There were also encouraging signs from prop Joe Moody and centre Jack Goodhue, and a welcome return by lock Brodie Retallick who got through a solid 30 minutes.

This was a match the All Blacks were always going to win and, even with two men missing for 20 minutes, it was simply a matter of how big the score would be.

But, in a bigger game, against better opposition, being a man down for so long could have been catastrophic.

It is too easy to blame the referee and his assistants for this. They are under instruction from World Rugby to officiate in a certain way.

And, presumably, World Rugby is simply following the wishes of its constituent members as it pushes on with attempts to stamp out tackles around the head.

No one who is sensible can disagree with this, but the edict seems to have been lost in translation with the coaches and players.
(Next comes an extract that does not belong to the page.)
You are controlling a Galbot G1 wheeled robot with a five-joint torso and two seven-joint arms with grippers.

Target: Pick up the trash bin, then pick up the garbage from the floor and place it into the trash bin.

Did they not know there was going to be increased scrutiny of high tackles during the tournament? If not, that’s alarming.

Did they not know cards and suspensions would be wheeled out as the blunt tool to try and lower the tackle line? If not, they should have.

What is worrying is that some coaches and players seem not only to have missed the memo, but are openly hostile to what World Rugby is trying to achieve.

Just listen to Michael Cheika’s comments after his side’s loss to Wales when he talked about being confused and embarrassed about where the game is heading.

How refreshing would it be for a coach and captain to actually publicly condemn one of their own players for dangerous play. Don’t hold your breath.

World Rugby’s push to bring tackles down is not new. It is the players, not the match officials, who are letting the game down with their inability to tackle lower.

And it is coaches, at all levels of the game, who are to blame for coaching players to tackle higher.

Yes it is ideal to hit where the ball is to stop the offload, but that has to be weighed against the smaller margin for error such a tackle brings with it.

Too often, in too many games, players are slipping up, leaving the referee no alternative but to go to his pocket and, by doing so, change the flow of the game.

When Tomas Lavanini was sent off for his high shot in Argentina’s loss to England it came in the 18th minute and the match over as a contest.

That is a crying shame and Lavanini is solely to blame for that. He should’ve gone lower.

To suggest otherwise is to stick up for those who are happy to ruin rugby as a spectacle.

This wonderful collision sport can be just as brutal, just as bruising, just as confrontational without swinging arms and shoulder charges to the head.

But, as much as the players and coaches are to blame for the mess of penalties and cards that we have in Japan, so too are World Rugby and their match officials.

There is far too much inconsistency in their rulings, both on the field, and in the judicial system for anyone to have any faith in what is happening.

If World Rugby begs to differ then it needs to chat with some fans because too many, too often are confused by what is happening.

They see players penalised, sin binned or sent from the field for seemingly similar offences.

Sometimes, watching or listening to the television or radio broadcast, we are brought into the referee’s discussion with his assistant and the TMO.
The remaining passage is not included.